Share your dilemmas and get honest opinions from other Mumsnetters.

Petrified about sleep when baby comes

187 replies

mytypeonpaper · 02/02/2020 21:46

So we're planning to start trying for a baby soon and I'm just petrified about the lack of sleep! If I don't get 8 hours I'm a mess I usually average about 9 hours a night. Our friends have just had to a baby and he's 4 months old now and just dosent sleep! How do you function!? Please tell me it's not going to be as bad as I think 🙈 I know all babies are different but how much sleep did you average when they're small?

OP posts:
puds11 · 03/02/2020 02:12

Mine slept like a dream until 4 months then pretty much didn’t sleep for 2 months. I was on my knees. She’s now starting to sleep again. First baby slept fine. Be prepared for no sleep and then you’ll be ok if you get some sleep.

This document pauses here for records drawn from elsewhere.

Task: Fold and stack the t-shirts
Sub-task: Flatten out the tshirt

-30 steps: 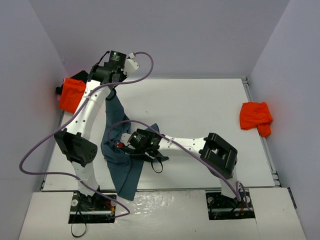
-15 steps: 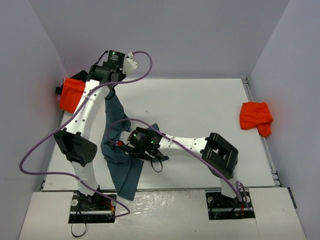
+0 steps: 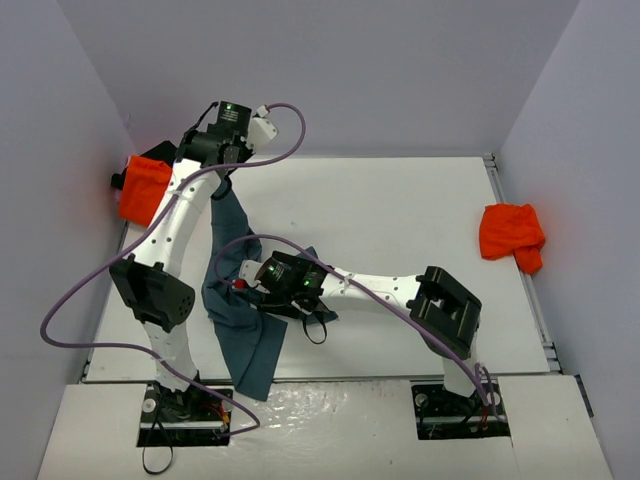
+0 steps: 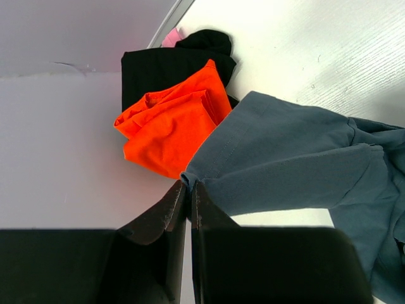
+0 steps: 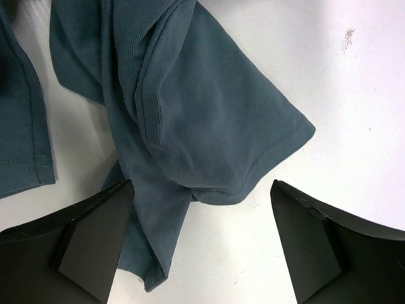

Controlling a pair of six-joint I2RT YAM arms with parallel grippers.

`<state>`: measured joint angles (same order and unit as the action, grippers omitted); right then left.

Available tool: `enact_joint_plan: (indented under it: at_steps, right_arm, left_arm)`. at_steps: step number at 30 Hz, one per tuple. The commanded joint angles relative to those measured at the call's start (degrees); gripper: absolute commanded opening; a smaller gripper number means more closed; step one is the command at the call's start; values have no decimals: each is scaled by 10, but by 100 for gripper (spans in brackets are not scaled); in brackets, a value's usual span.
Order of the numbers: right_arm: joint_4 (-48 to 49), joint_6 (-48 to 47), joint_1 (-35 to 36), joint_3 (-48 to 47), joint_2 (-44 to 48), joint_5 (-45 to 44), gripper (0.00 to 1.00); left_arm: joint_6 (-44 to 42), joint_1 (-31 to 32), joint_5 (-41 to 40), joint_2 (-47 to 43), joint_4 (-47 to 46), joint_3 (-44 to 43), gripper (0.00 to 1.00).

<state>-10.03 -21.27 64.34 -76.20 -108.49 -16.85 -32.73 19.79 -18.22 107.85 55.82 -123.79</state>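
Note:
A slate-blue t-shirt (image 3: 243, 318) stretches from the back left down to the table's near edge. My left gripper (image 3: 222, 182) holds its top corner raised. In the left wrist view that gripper (image 4: 188, 185) is shut on the blue shirt's hem (image 4: 285, 171). My right gripper (image 3: 248, 292) hovers low over the shirt's middle. In the right wrist view it (image 5: 202, 209) stands open, straddling a blue sleeve (image 5: 209, 120) with nothing pinched. A folded orange t-shirt (image 4: 174, 123) lies on a black t-shirt (image 4: 168, 63) at the far left edge (image 3: 143, 188). A second orange t-shirt (image 3: 512, 235) lies crumpled at the right.
Grey walls close in on the left, back and right of the white table (image 3: 400, 220). A purple cable (image 3: 285, 125) loops off the left wrist and another (image 3: 330, 275) runs along the right forearm. The blue shirt's lower end hangs over the near table edge (image 3: 255, 378).
The right arm's elbow block has shifted slightly right and its wrist has crept a little further over the shirt. The left arm and its hold are unchanged.

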Motion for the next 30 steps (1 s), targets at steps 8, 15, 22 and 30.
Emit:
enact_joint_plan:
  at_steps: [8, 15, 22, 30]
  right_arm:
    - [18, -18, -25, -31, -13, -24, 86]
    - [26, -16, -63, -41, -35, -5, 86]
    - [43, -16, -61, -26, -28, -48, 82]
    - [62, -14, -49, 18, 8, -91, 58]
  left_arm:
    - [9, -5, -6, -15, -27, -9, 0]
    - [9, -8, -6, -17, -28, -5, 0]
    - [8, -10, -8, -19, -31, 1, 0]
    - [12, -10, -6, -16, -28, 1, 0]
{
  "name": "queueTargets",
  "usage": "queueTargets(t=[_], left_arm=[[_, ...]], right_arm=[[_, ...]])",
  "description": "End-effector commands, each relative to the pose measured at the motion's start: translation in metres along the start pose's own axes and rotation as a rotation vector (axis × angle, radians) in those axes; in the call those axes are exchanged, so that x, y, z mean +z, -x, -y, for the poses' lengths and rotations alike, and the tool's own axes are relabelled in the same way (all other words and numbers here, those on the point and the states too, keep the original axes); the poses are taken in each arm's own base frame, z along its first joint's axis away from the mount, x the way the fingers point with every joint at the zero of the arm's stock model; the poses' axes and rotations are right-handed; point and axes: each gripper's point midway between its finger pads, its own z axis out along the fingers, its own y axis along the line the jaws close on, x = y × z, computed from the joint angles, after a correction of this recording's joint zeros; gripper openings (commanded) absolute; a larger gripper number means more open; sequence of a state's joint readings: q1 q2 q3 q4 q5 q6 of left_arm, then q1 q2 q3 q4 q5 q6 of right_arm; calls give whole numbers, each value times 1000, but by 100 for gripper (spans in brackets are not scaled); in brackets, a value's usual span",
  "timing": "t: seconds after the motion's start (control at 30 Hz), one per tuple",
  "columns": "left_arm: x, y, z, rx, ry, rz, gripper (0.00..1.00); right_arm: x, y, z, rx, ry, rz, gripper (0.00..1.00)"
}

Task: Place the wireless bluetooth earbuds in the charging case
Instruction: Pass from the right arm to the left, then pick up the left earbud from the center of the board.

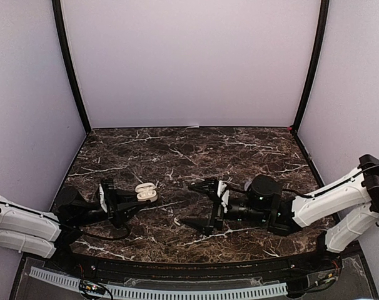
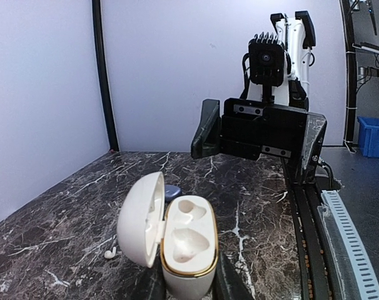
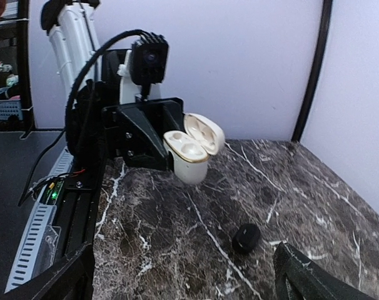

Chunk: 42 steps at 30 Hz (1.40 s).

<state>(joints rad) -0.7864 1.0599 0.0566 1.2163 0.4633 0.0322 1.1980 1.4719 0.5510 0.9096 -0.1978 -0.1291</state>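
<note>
1. Two arms reach in from the near edge of one dark marbled desk [image 1: 239, 144]: the left arm [image 1: 27, 222] and the right arm [image 1: 330, 200], each with one claw.
2. The left claw [image 1: 133, 200] is pinched tight on one white charging case [image 2: 186, 250]. It grips the case by its lower body and holds it clear of the desk, lid swung open.
3. The case has one gold rim and two wells. Whether the lower well holds anything cannot be told.
4. Two buds lie loose on the desk. One white earbud [image 2: 110, 253] sits just beside the case on its lid side, and one dark earbud [image 3: 246, 237] lies between the case and the right claw.
5. The right claw [image 1: 201, 205] gapes wide and holds nothing, its two fingers pointing toward the case.
6. Farthest back stand three pale walls [image 1: 189, 62] and two black corner posts [image 1: 70, 69].
</note>
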Motion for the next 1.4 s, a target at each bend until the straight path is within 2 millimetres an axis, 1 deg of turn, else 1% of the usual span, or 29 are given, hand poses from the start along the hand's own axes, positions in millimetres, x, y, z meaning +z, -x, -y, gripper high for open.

You can always get a night nanny 🤷‍♀️

fligglepige · 03/02/2020 02:32

Yeah it's hard, harder than you think really but you do adapt fairly quickly. When they start doing regular 7-7s after a couple of years you feel like you could conquer the world Crown Grin

2tired2function · 03/02/2020 03:37

It was terrible and I developed insomnia that took 9 months to shake off. I also need 9+ hours, 8 being minimum to function. People told me “you get used to it.” I did not! Honestly, I don’t know if I would do it again. I love DD and want her to exist but if I didn’t already love her, not sure it’d be worth it.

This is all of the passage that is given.